Una vez dominado el coche, estuve viendo lagos, abetos, cedros y verde, mucho verde, lo propio, ya se dijo. Pero como uno es de culo de mal asiento, me acerqué en el coche a ver uno de esos museos que a alguno le parecerá que es una pérdida de tiempo y que a mí me chiflan, concretamente el museo arqueológico de la cultura Jomon (pronúnciese Yomón). Esta cultura, además de hacer unos falos de piedra de pipa algarrobo, se caracterizaba por sus trabajo en cerámica, elegantes y con decoración de cuerda, y sus Venus, de las cuales destacan en el museo de los Alpes la Venus con máscara y la Venus embarazada. No voy a cansar más con estos temas tan íntimos. Tan sólo quiero recalcar que desde Tokio se llega a los Alpes, vía ciudad de Chino (juro que se llama así) con el elegante tren Super Azusa, que como se puede ver en las fotos, parece imitar los falos Jomon.
A la vuelta a Tokio realicé una parada en Matsumoto, ciudad que conserva uno de los más bellos castillos japoneses, además de uno de los dos que podríamos decir que permanecen originales, con los compresibles retoques para renovar las maderas. Decir que es elegante es poco y quizá solamente el de Himaji pueda hacerle sombra. Del castillo de Himeji ya hablé largo y tendido en mi libro Japón. Un viaje entre la sonrisa y el vacío. Del de Matsumoto diré que lleva casi 500 años en pie y lo construyó Toyotomo Hideyoshi, del que se podría decir mucho, desde que unificó Japón hasta que partiendo de orígenes humildes acabó por ser shogún, es decir, el gobernante de facto del país pues los emperadores hace tiempo que eran simples figuras decorativas. Sin embargo, ya que telecinco sigue a la cabeza de las audiencias en España, me apetece decir que Hideyoshi fue como el Jorge Javier Vázquez del siglo XVI, pues escribía obras de teatro que él mismo protagonizaba y obligaba a los nobles y samuráis a asistir a sus representaciones.

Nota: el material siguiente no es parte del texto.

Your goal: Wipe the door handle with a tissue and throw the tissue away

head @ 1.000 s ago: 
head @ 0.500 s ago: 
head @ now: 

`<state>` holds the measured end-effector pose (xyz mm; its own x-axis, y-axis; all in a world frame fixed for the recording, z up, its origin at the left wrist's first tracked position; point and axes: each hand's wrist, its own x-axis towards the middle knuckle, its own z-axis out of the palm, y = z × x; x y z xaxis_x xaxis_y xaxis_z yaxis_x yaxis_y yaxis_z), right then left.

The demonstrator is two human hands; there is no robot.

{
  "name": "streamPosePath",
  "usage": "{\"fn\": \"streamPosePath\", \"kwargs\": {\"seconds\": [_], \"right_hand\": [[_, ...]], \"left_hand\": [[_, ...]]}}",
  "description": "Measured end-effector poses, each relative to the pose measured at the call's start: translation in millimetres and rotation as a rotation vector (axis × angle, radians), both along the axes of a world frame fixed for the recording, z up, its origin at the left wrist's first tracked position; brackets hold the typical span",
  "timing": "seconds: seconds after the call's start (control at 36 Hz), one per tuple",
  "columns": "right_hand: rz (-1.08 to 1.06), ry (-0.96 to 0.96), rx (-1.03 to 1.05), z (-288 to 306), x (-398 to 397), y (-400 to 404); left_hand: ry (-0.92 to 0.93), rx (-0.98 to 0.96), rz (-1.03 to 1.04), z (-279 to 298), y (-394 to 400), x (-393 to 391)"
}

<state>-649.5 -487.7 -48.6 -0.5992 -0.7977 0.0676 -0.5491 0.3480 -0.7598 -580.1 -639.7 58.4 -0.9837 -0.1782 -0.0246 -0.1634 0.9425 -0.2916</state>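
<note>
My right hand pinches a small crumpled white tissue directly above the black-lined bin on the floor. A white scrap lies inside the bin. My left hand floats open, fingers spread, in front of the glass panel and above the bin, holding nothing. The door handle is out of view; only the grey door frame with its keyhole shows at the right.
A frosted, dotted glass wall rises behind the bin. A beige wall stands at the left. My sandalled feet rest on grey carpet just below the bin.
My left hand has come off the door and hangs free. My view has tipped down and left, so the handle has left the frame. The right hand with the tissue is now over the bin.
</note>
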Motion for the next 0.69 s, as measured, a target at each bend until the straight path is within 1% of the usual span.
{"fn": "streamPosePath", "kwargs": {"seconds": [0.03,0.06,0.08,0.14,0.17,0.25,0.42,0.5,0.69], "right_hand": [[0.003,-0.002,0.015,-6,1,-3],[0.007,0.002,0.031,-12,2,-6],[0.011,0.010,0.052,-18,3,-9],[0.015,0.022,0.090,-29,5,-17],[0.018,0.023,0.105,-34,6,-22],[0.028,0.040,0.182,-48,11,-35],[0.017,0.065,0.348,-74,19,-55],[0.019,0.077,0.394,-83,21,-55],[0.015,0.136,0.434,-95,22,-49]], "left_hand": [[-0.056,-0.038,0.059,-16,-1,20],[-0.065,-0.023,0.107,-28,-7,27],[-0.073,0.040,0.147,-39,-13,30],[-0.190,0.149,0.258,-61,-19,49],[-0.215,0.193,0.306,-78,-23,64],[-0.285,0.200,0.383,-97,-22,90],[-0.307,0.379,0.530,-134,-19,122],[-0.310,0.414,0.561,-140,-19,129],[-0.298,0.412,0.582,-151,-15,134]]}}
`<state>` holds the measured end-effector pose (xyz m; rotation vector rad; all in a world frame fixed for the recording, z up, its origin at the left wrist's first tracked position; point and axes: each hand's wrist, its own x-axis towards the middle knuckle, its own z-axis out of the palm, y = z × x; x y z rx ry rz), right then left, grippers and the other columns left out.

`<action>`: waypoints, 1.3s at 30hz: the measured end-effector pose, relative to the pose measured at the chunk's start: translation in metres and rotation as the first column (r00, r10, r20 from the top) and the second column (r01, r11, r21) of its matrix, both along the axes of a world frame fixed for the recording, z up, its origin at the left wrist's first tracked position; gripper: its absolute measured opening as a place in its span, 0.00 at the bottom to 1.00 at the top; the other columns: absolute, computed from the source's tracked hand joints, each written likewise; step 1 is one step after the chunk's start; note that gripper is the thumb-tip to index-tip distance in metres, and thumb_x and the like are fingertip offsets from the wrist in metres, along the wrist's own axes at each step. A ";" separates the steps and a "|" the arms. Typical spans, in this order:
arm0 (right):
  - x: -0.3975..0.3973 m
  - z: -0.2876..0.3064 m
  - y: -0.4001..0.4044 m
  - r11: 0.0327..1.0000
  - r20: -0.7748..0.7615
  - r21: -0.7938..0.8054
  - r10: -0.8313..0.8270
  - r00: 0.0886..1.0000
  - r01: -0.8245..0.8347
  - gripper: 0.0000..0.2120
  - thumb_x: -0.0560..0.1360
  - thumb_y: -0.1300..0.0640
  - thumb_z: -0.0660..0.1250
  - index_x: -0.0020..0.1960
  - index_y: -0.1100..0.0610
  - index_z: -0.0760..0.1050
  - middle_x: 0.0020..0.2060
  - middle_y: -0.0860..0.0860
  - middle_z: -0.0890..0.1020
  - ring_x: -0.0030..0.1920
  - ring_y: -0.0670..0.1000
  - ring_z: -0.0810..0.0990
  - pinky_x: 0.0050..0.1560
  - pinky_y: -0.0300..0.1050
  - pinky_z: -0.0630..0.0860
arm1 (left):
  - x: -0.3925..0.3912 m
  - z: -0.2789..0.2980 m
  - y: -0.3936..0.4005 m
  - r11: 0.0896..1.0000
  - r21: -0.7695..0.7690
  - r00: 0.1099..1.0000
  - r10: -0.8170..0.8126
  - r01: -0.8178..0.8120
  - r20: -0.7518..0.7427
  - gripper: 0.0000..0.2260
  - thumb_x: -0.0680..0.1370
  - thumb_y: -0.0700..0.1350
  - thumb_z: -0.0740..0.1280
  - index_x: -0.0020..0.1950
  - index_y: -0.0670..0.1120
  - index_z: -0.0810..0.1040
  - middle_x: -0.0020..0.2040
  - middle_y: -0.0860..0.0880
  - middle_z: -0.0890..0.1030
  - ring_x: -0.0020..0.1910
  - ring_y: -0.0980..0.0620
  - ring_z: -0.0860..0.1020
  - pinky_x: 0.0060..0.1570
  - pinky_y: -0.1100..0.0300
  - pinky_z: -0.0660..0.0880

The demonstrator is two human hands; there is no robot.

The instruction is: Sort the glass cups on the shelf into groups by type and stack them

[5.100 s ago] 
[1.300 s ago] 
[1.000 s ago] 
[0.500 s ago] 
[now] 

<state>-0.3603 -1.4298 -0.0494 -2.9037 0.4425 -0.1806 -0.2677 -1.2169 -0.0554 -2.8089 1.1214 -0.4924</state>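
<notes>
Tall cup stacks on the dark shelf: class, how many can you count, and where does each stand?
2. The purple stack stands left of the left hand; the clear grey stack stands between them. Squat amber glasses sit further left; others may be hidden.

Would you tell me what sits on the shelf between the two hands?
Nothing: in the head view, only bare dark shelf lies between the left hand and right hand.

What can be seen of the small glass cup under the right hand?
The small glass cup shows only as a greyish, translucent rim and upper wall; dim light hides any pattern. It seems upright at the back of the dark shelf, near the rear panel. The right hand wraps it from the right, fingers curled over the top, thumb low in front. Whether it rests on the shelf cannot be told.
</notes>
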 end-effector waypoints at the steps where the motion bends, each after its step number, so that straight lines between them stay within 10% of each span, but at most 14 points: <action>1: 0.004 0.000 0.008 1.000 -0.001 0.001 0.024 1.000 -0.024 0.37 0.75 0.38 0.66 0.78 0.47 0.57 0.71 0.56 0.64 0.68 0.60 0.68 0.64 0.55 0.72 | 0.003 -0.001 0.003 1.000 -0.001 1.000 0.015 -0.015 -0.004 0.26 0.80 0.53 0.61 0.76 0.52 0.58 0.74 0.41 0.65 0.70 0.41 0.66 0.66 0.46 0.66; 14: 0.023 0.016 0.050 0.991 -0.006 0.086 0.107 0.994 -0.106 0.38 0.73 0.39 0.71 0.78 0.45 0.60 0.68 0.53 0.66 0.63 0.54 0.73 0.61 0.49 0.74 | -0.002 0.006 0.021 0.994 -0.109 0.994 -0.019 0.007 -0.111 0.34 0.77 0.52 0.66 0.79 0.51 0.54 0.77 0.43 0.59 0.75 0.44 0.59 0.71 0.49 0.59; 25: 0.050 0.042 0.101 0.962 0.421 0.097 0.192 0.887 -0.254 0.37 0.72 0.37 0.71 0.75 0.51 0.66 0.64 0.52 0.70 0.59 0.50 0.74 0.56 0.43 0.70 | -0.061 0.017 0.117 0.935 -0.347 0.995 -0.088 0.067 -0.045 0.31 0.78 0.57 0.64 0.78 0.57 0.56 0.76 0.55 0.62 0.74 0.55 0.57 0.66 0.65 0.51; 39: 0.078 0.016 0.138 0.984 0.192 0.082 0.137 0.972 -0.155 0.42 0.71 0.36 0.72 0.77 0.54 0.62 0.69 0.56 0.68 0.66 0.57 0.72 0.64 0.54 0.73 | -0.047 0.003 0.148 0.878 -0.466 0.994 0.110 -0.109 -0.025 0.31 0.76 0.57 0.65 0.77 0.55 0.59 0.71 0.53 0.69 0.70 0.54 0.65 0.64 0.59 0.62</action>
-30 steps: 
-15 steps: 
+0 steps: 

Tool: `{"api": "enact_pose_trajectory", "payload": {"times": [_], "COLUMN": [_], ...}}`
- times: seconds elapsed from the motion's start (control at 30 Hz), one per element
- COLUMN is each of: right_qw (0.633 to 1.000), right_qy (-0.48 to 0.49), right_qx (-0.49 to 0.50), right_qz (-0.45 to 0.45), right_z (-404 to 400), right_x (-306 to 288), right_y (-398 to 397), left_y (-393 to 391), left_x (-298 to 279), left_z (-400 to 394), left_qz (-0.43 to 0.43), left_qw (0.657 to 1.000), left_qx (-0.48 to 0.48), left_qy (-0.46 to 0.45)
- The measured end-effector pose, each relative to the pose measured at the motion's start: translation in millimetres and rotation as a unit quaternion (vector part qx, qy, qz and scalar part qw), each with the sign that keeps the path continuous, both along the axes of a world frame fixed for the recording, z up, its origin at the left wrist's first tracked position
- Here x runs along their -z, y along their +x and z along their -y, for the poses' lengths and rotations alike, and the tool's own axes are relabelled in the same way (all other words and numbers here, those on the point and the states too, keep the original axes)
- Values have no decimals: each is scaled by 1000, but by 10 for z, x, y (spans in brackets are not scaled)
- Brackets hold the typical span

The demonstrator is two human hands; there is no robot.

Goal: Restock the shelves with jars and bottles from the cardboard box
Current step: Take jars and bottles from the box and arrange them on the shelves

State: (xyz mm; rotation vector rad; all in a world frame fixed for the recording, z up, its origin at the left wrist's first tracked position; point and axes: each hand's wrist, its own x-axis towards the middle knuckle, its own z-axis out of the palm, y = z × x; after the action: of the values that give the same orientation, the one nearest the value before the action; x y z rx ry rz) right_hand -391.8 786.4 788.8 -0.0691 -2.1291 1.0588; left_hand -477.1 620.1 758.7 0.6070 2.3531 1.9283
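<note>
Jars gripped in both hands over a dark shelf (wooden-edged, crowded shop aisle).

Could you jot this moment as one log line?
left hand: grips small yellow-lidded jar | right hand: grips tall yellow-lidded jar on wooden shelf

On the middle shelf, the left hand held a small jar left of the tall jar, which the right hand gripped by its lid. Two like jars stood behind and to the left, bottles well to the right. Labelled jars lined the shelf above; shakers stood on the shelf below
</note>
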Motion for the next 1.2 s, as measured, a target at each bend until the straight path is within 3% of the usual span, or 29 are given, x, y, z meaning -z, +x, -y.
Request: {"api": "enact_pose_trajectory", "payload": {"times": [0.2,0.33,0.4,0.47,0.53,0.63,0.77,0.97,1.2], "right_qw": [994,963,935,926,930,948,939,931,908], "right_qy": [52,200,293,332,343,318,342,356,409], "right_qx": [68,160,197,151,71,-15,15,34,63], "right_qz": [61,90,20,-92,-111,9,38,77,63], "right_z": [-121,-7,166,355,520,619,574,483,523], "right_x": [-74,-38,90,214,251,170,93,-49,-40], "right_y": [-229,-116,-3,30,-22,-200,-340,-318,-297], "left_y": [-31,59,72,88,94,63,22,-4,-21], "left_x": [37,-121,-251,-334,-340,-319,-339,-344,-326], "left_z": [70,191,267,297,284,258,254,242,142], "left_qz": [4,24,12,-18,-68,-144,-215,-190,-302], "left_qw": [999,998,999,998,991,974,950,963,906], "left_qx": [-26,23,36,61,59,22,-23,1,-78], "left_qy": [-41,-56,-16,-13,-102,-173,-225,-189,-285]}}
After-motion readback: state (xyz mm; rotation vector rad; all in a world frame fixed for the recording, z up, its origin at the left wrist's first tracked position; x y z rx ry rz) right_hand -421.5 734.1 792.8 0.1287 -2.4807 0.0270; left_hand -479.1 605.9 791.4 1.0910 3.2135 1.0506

Para desintoxicarme del símil, acabé curioseando por el mercadillo que había cerca del castillo y tomando café en un edificio de 1937 de estilo occidental, antiguo banco de la ciudad y hoy en día lugar de celebraciones de bodas, bautizos y comuniones budistas. Como siempre, me pedí un exprés, que es como se le llamaba a este café en aquel lejano año en que se acercaba una guerra mundial que tuvo la benevolencia de dejar en pie el castillo de Matsumoto y el edificio del banco y una pequeña librería de viejo que respira a duras penas entre los edificios de la mal llamada modernidad. En su interior, un japonés que pudo ver construir el castillo, me observaba atentamente. Quizá pensaba que había ido allí a comprarme la autobiografía novelada de Jorge Javier Vázquez. ¡Ah, Heidi, vivías en los Alpes pero tenías una cara de japonesa de libro!